En un período estimado de entre 45 a 60 días se tendrá estipulado con precisión dónde se realizarán las respectivas retracciones. Uno de los sectores afectados será en el organigrama del gabinete, seguramente en la eliminación o función de algunas secretarías o subsecretarías.
En tanto, en cuanto a la planta pública del municipio se planea reducir el reemplazo del personal; por ejemplo, en el caso de las jubilaciones. Sin embargo, en aquellas estructuras ligadas a los servicios críticos, se mantendrán.
Una de ellas es el área de seguridad. Allí no se planean modificaciones. Al contrario, hace una semana Ducoté señaló que “es una preocupación cotidiana y una de las cosas que no se puede recortar”. Incluso pidió “seguir poniendo más patrulleros en las calles y más cámaras, además de mejorar los esquemas de prevención”.
En tanto, se estima que las obras públicas de prioridad tampoco pasarán por la podadora municipal.
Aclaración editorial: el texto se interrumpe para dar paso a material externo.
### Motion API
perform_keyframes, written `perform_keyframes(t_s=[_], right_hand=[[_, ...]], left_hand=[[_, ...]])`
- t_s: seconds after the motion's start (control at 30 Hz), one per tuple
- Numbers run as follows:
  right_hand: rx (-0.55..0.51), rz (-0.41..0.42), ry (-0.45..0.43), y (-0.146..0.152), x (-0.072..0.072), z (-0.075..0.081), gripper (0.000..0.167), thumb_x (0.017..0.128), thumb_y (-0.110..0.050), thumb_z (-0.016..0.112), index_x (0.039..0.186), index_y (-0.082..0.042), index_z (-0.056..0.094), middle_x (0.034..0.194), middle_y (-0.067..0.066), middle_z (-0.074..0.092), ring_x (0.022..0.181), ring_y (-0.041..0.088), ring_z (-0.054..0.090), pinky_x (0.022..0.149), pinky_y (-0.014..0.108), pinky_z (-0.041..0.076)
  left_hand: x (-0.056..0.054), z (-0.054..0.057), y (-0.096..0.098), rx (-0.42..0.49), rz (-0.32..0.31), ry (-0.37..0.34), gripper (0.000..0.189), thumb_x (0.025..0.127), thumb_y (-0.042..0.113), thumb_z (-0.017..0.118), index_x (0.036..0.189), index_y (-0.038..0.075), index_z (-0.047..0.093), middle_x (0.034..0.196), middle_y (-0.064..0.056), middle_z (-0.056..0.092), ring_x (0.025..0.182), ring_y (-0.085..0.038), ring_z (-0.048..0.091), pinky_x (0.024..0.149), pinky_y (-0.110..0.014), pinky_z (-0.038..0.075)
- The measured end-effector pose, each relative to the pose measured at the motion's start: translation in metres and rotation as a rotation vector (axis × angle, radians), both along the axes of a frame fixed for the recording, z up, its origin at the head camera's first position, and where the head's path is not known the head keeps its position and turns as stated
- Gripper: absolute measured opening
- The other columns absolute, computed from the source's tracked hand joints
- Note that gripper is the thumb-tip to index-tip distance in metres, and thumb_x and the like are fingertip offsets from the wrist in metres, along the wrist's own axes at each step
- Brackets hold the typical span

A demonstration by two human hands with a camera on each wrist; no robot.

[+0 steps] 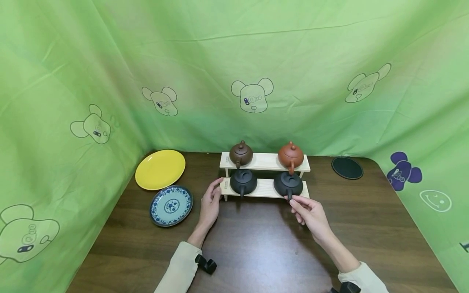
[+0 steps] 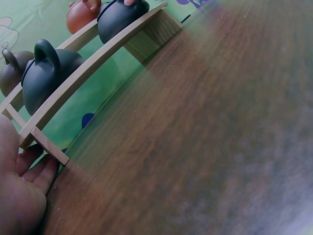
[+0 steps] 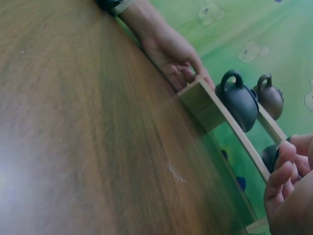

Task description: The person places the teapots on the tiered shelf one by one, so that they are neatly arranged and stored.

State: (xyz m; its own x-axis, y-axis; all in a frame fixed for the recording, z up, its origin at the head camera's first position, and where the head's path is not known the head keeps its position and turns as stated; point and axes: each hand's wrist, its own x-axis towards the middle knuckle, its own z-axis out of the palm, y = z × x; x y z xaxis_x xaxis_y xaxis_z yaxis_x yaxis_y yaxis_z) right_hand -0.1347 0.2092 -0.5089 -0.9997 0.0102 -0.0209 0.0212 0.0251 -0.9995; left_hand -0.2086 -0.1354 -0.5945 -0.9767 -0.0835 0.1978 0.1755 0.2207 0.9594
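A two-tier wooden rack (image 1: 265,188) carries teapots on both steps. On the lower step, a black teapot (image 1: 287,184) stands at the right, its handle toward me. My right hand (image 1: 312,215) pinches that handle between thumb and fingers; in the right wrist view the hand hides much of the pot. Another black teapot (image 1: 243,182) sits on the same step at the left. My left hand (image 1: 210,205) holds the rack's left end, with fingers (image 2: 41,171) curled in by its leg. Behind, on the upper step, are a brown teapot (image 1: 241,154) and a reddish-orange teapot (image 1: 291,155).
Left of the rack, a yellow plate (image 1: 160,169) lies behind a blue patterned plate (image 1: 171,206). A dark round coaster (image 1: 347,168) lies at the back right of the brown table (image 1: 253,252). Green printed cloth (image 1: 205,122) hangs behind and along both sides.
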Motion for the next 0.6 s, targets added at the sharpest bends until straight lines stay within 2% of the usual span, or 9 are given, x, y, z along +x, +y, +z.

De modo que, por ejemplo, el plan de asfaltar 500 cuadras seguiría en pié como algunas cuestiones vinculadas a cuestiones hidráulicas.
El recorte, tal como comentó el intendente, podría estar en “las cosas que pueden ser vistas como no tan esenciales” actualmente. Allí podrían entrar algunos programas que tienen financiamiento de Nación o Provincia, que pueden postergarse o modificarse. En salud y en educación podrían darse ciertos frenos a la construcción, por ejemplo, de determinados centros de salud o disminuir lo estipulado a infraestructura escolar.